* [What you need to do]:
Every line of the material below must be repeated exactly.

* [Stored data]:
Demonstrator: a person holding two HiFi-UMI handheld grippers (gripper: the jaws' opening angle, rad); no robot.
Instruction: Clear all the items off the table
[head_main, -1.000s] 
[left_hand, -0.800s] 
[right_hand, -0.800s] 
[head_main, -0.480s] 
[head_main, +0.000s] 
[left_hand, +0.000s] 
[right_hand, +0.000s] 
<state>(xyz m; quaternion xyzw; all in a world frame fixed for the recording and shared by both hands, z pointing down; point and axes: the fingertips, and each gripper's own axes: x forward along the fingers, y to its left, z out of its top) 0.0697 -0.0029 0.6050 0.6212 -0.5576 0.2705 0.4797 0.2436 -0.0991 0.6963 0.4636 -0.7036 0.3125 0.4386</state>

* [Exercise result]:
Demonstrator: a person holding two HiFi-UMI handheld grippers (gripper: the jaws' opening angle, rad); no robot.
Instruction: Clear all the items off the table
[head_main, -1.000s] 
[left_hand, -0.800s] 
[right_hand, -0.800s] 
[head_main, -0.480s] 
[head_main, +0.000s] 
[left_hand, +0.000s] 
[right_hand, +0.000s] 
<state>(xyz m; quaternion xyzw; all in a world frame fixed for the recording and shared by both hands, z pointing down; point and axes: the fingertips, and each gripper's own axes: x forward along the fingers, y to its left, z out of its top) 0.0697 -0.0029 0.6050 0.6212 -0.5576 0.2705 0.4797 0.2436 -0.0991 0.6963 0.4636 -0.7036 0.3125 0.4386</state>

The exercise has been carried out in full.